BTW I am using infinite decimals vs non-infinite as a shortcut here to avoid talking about divisibility. This works because we talk about base 10, and 2 divides 10. But this is but one of a family of math arguments based on divisibility. For an example of another fun one, it is not hard to show that the Gregorian calendar has a number of days divisible by 7 but not 49. From that you can show, for instance, that the thirteenth of the month does not fall exactly evenly between the days of the week. It takes considerably more effort to figure out that the 13'th falls on Friday more often than straight chance would lead you to expect. :-)

Or see abigail's module Algorithm::Numerical::Shuffle for a correct way to do it.

Here is a slightly more sparse version:
 my @list = sort {-1+int rand 3} (0..99);

Ciao,
Gryn

Thank you for your comments.

Yes, the camel book states that some implementations of qsort do crash when fed inconsistent comparision results; that is a valid point.

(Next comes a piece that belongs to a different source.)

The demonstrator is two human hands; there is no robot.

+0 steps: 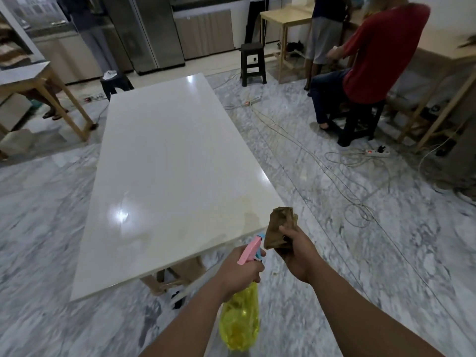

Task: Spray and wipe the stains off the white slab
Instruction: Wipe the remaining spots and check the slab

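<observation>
A long white slab (164, 155) stretches away from me, glossy, with faint yellowish stains (221, 210) near its near right corner. My left hand (238, 271) grips a spray bottle (240, 320) with a yellow body and a pink and blue nozzle pointing toward that corner. My right hand (300, 249) holds a folded brown cloth (279, 229) just off the slab's near right corner, above the floor.
Marble floor around the slab carries loose cables (342, 181) and power strips (377, 152) to the right. A person in a red shirt (378, 52) sits on a dark stool at right. Another dark stool (252, 63) and wooden tables (43, 99) stand further back.
</observation>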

Also, your version feels more perl-like. But I actually choose the constants 100 and 50 in 'int(rand(100)-50)' to have only 2% chance on an equality result (i.e. 0); my intuition tells me that thus the result will be more random (this will depend on the implementation of qsort; but qsort will typically take the same decission when faced with equality between the elements).

Greetz -- Mave

Hi mave,

The text-book way of doing qsort 'properly' (already I'm on flame-war ground :) ), is use the median-three variant (median-three vairant means pick the first, middle and last item and choose the median of these for the partition point)with three speed enhancements: first use the two remaining items from the median-three step as sentinels (instead of having a second conditional in the innerloop), next at n=20-60ish (hardware dependent constant) switch to insertion sort, and lastly when deciding wether to swap or keep in place an equal item, choose to swap it.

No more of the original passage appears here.